In his fifth year in office, Mr Aquino had to deal with the fallout from a botched police operation to arrest Malaysian terrorist Zulkifli bin Hir, alias Marwan.

Marwan, who had a US$5 million bounty from the United States’ Federal Bureau of Investigation was killed on Jan 25, 2015 during an early-morning raid on his hideout in Mamasapano town, Maguindanao province.

But 44 police commandos who were part of the operation died when they ran into a much larger force from the Moro Islamic Liberation Front (MILF) and the Bangsamoro Islamic Freedom Fighters that were said to be protecting Marwan. It was the biggest loss ever dealt to a police special forces unit.

In this photo taken on Nov 19, 2015,  Mr Benigno Aquino (right) greets then-US President Barack Obama as Mr Obama arrives for the Asia-Pacific Economic Cooperation leaders' meeting in Manila. PHOTO: AFP

Mr Aquino was criticised for refusing to take full responsibility for it, even though he had been informed of the operation by his police chief.

In his last year in office, Mr Aquino’s approval ratings had fallen to their lowest.

That paved the way for Mr Rodrigo Duterte, a straight-shooting former mayor who embraced a populist and anti-establishment agenda, to rise to power in 2016.
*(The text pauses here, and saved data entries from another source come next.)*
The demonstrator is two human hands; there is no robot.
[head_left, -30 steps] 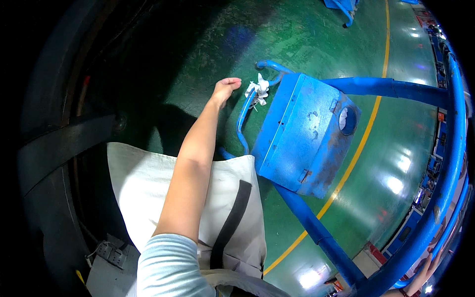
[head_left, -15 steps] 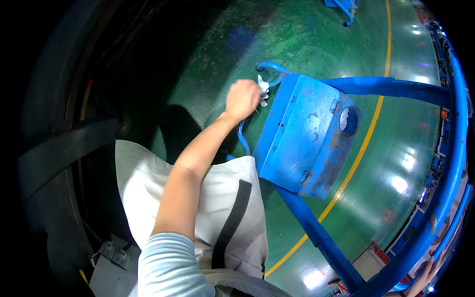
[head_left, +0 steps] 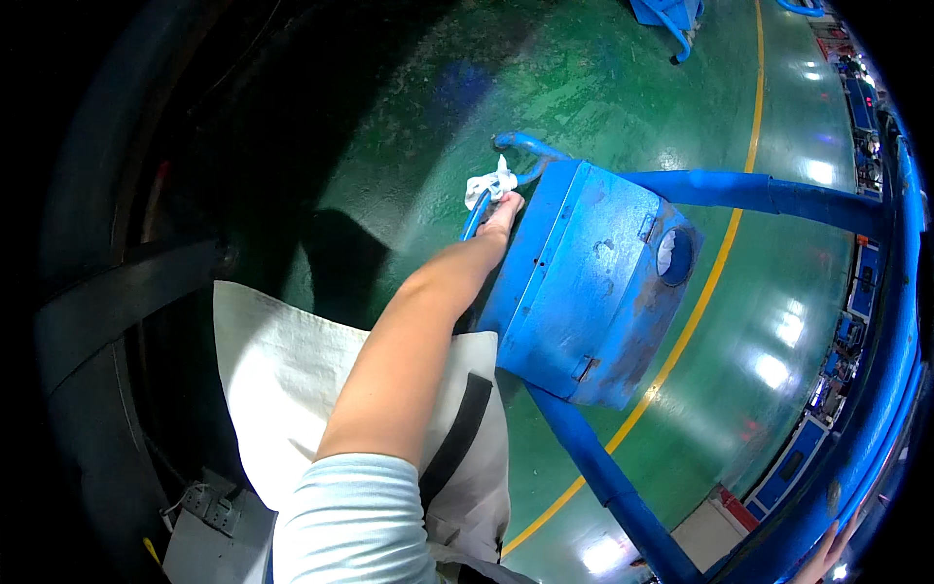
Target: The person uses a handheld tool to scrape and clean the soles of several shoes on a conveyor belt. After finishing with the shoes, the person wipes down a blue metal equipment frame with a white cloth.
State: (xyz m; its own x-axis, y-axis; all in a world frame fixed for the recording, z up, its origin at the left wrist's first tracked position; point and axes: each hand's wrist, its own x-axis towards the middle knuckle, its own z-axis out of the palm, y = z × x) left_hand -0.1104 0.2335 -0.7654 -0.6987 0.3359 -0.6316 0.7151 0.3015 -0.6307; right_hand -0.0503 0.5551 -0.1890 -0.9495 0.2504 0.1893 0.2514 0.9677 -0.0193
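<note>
Scuffed, painted metal box (head_left: 574, 282); glossy floor (head_left: 725, 409); crumpled wrapping (head_left: 494, 182), cloth or paper unclear; matt cloth apron (head_left: 292, 341).

**Left arm (head_left: 389, 375) reaching out**

I have it stretched forward from the lower edge of the head view, bent slightly at the elbow (head_left: 426, 292). My forearm (head_left: 462, 268) angles up and rightward to the left hand (head_left: 503, 213); its fingers look curled in, though their grip is unclear. Only part of my right hand (head_left: 827, 557) shows, at the lower right edge.
</note>
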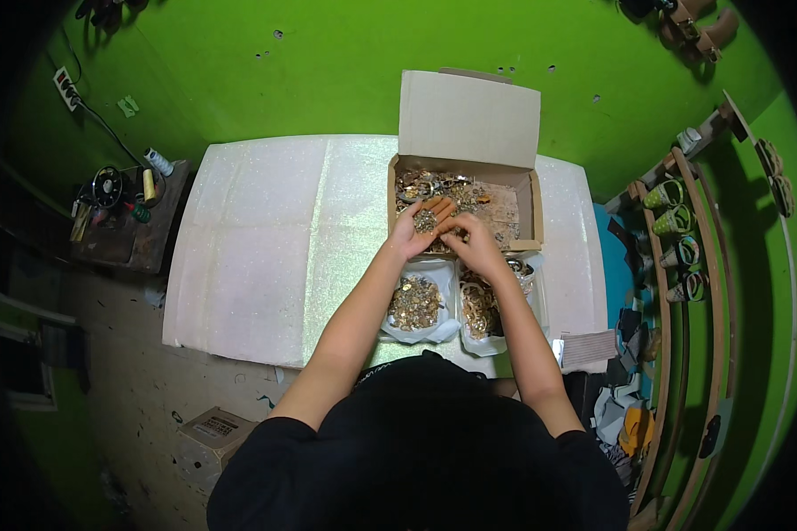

Tributes poured in after news about Mr Aquino's death spread.

In a statement, Mr Duterte said the Aquino family's "legacy of offering their lives for the cause of democracy will forever be etched in our hearts".

Vice-President Leni Robredo, who now leads Mr Aquino’s political party, said she was “deeply heartbroken” after learning of Mr Aquino’s passing.

“He tried to do what was right, even when it was not popular. He silently and tirelessly worked to help the Filipino people,” she said.